Der Plangeber hat es zudem unterlassen zwischen dem rechtlichen Regime von harten und weichen Tabuzonen in Bezug auf die Siedlungsabstände zu unterscheiden. Während Mindestabstände zu Wohnnutzungen rechtlich zwingend erforderlich sind, kommt es beim Vorsorgeabstand allein auf den planerischen Gestaltungswillen des Plangebers an. Die regionale Planungsgemeinschaft Uckermark-Barnim hat jedoch den „harten“ Mindestabstand zu Siedlungsgebieten mit dem „weichen“ Vorsorgeabstand zu Siedlungsgebieten kombiniert und lediglich einen einheitlichen Siedlungsabstand von 800 m festgesetzt. Auch fehlt eine differenzierte Auseinandersetzung der jeweiligen Schutzbedürftigkeit der einzelnen Siedlungsgebiete (reine oder allgemeine Wohngebiete, Dorf- und Mischgebiete, vgl. Ziffer 6.1 der TA Lärm). Ein schlüssiges gesamträumliches Plankonzept kann für den Teilregionalplan Uckermark-Barnim demnach schon nicht angenommen werden.

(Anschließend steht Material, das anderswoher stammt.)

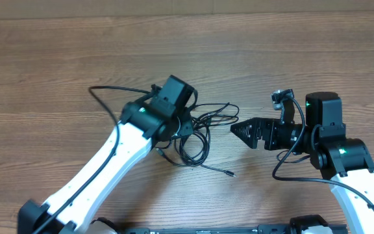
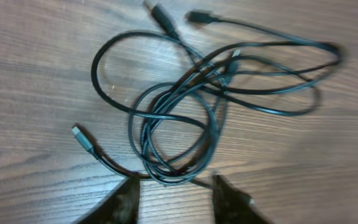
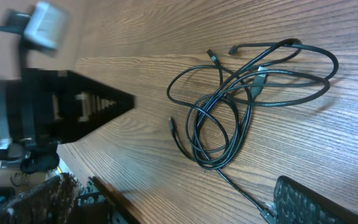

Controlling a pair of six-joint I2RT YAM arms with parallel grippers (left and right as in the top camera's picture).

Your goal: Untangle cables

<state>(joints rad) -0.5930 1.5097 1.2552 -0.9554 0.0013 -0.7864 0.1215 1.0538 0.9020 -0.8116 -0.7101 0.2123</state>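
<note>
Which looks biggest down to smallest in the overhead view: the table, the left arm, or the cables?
Largest first:
table
left arm
cables
The arm is nearer the camera, but the order holds.

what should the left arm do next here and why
Probably lower the left fingers onto the nearest loop and close: it lies between their parted tips, the cables are bunched, and pulling that loop out could loosen the tangle.

Overhead gives you a straight-down look at the table (image 1: pixel 44 78), far edge along the top. Left wrist camera sits close over the cables (image 2: pixel 218 74), facing down. Right wrist sees the same cables from farther off, low, rolled sideways.
</note>
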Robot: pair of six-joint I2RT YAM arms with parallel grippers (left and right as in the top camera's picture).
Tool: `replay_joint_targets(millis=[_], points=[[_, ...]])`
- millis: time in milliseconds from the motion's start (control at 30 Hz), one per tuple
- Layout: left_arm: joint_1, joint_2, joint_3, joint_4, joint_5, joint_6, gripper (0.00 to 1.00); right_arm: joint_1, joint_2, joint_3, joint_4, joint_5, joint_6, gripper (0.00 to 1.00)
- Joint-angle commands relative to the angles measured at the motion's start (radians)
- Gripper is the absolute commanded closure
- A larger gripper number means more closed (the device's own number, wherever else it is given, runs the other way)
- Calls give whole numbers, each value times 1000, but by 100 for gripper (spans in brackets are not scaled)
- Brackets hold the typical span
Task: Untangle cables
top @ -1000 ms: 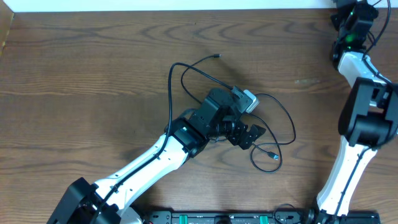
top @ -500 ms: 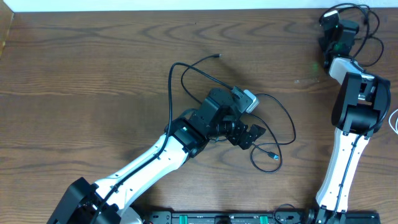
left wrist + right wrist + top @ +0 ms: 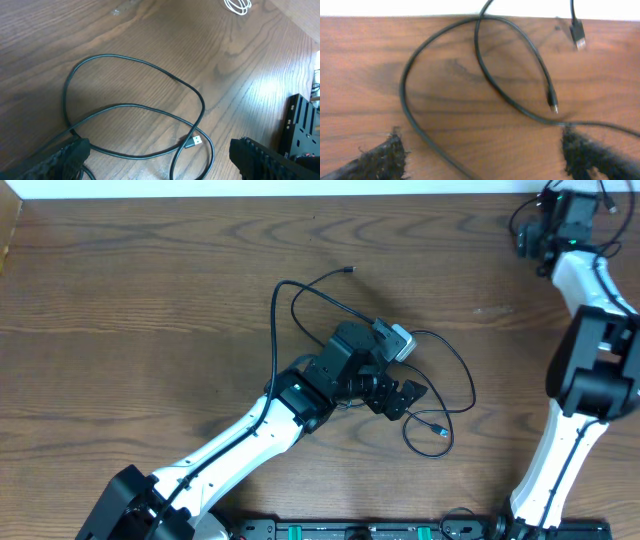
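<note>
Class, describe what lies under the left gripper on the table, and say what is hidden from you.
Under the open left gripper lies a looped black cable with its USB plug on the wooden table. From overhead, the gripper hides part of the cable's loops.

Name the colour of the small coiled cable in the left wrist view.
White coil, clearest in the left wrist view.

cable [image 3: 274, 330] at table [image 3: 100, 300] centre, second cable [image 3: 403, 87] far-right

Black cables [image 3: 402, 87], one white cable [image 3: 239, 6], brown wood-grained table [image 3: 150, 300].
</note>
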Motion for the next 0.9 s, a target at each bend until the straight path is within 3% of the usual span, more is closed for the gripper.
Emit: replay_joint_targets(millis=[0,167,400,633,867], points=[[-3,7,18,2,-6,10,4,-36,-57,-2,-65,-98,182,1],[-3,7,18,2,-6,10,4,-35,-111,-2,-125,-69,167,1],[-3,7,18,2,-6,10,4,-11,-348,-2,-181,-104,167,1],[-3,7,18,2,-6,10,4,-1,-548,-2,-380,-405,180,1],[-3,7,18,2,-6,10,4,20,-571,-6,-580,-446,397,1]])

Schließlich verschafft der Teilregionalplan Uckermark-Barnim der Windenergie auch keinen substanziellen Raum. Lediglich 3,5 % des Plangebietes im Verhältnis zur Gesamtfläche nach Abzug der harten Tabukriterien werden für die Windenergienutzung freigegeben. Bereits das OVG Münster hat in seiner Entscheidung vom 22.09.2015 (10 D 82/13.NE) in Anlehnung an eine frühere Entscheidung des VG Hannover (Urt. v. 24.11.2011 (4 A 4927/09) jedoch einen Richtwert für das eben genannte Flächenverhältnis von 10 % herangezogen. Explizit verneint das OVG Münster in dieser Entscheidung das substanzielle Raumschaffen bei einem Wert von lediglich 3,4 %. Dies muss schließlich auch für die Ausweisung der Windvorranggebiete des Teilregionalplans Uckermark-Barnim gelten: Ein Substanzielles Raumschaffen für die Windenergienutzung fand hier nicht statt.
Bereits die hier genannten Punkte lassen auf die Rechtswidrigkeit des sachlichen Teilregionalplans „Windnutzung, Rohstoffsicherung und -gewinnung“ 2016 und damit auf die Gesamtunwirksamkeit des Regionalplanes schließen.
II. Weiterer Gang des Verfahrens & Auswirkungen
Inwieweit sich das OVG Berlin-Brandenburg auf die hier vorgebrachten Rechtswidrigkeitsgründe in seiner erwarteten Entscheidung beziehen wird, bleibt abzuwarten. Dass das Gericht der obigen Argumentation folgen wird, steht zu vermuten. Festgehalten werden kann jedoch, dass es der Politik nach wie vor nicht gelingt, der ihr übertragenen Aufgabe der Raumordnung und des Klimaschutzes in zulässiger und verantwortungsvoller Weise nachzukommen. Vielmehr gehört es mittlerweile zum Alltag, dass diese Aufgabe durch die Justiz übernommen wird. Es muss ein Wandel hin zu einer gesellschaftlichen Entscheidung für den Klimaschutz geben. Vor allem hat die Politik endlich ihre Aufgabe den Klimaschutz über die Raumplanung zu integrieren, zu erfüllen.